Through the years, however, Shoemaker has been upfront about the Gallant Man incident, discussing it with equanimity. In the immediate aftermath of the race, it was his lack of candor, Nerud believes, that resulted in a 15-day suspension by the Churchill Downs stewards. The late Lincoln Plaut, one of the stewards, once said that Shoemaker first told them that Gallant Man had stumbled. Pressed by the stewards, Shoemaker finally said that the mistake was his alone.

With the finish so close, there was little doubt that Gallant Man was the best horse. On the turn for home, when Shoemaker hit Gallant Man with his whip, and the colt accelerated. Nerud turned to Lowe in their box seats and said: “Go down and get the roses--you can take ‘em back to Texas with you.”

Nerud and Plaut noticed Shoemaker’s hesitation, but few in the press box did.
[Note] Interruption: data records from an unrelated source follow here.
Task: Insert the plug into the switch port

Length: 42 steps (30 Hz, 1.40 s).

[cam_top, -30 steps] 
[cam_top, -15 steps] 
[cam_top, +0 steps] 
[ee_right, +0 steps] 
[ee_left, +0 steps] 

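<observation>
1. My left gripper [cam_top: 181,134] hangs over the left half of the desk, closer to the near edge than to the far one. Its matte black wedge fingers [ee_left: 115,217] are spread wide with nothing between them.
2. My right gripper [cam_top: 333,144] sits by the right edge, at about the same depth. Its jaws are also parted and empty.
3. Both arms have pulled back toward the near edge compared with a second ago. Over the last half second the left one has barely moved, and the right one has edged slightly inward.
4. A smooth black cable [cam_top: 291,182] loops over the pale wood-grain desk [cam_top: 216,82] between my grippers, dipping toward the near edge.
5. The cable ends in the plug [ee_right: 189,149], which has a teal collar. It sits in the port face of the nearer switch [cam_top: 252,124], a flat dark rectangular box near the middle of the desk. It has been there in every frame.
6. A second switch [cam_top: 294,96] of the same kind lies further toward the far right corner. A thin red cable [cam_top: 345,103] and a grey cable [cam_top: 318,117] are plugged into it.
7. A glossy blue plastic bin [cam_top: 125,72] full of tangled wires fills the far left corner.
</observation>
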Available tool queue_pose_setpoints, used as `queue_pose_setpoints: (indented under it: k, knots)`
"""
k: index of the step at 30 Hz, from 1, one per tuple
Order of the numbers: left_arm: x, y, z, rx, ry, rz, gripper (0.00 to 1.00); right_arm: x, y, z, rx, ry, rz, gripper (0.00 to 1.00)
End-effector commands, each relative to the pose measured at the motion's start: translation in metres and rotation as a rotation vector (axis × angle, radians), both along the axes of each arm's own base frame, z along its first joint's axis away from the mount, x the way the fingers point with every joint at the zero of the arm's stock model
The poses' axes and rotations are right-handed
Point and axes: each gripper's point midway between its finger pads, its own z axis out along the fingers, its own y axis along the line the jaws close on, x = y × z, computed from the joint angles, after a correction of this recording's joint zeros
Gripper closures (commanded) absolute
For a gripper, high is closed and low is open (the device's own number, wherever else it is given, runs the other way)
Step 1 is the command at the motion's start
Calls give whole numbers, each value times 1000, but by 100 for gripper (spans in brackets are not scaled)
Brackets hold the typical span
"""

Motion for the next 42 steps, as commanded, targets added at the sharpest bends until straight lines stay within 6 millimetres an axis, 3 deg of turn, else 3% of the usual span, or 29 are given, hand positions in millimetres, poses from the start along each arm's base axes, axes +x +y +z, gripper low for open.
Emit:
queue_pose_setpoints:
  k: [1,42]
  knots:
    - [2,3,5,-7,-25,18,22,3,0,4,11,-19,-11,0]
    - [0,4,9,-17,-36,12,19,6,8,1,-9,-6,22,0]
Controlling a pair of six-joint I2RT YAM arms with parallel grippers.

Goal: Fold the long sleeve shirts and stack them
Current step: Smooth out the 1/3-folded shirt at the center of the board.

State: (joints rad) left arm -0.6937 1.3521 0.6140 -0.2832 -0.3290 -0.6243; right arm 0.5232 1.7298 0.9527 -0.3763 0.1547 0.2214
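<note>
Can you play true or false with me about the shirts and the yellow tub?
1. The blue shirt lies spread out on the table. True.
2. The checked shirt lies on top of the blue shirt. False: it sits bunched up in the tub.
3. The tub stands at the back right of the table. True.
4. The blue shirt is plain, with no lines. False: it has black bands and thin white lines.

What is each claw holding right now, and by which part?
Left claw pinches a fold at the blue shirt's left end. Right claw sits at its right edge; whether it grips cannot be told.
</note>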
Plaut, a former turf reporter, quickly called Don Fair of the Daily Racing Form, so the official chart of the race would reflect what happened.

“The finish line at Churchill is about a sixteenth of a mile closer to the first turn than it is most other places,” Shoemaker said. “I hadn’t ridden there since the Derby the year before, and I didn’t have any other mounts on Derby day, which I realized afterwards was a mistake. It was a big boo-boo, in front of a big crowd and on national television.”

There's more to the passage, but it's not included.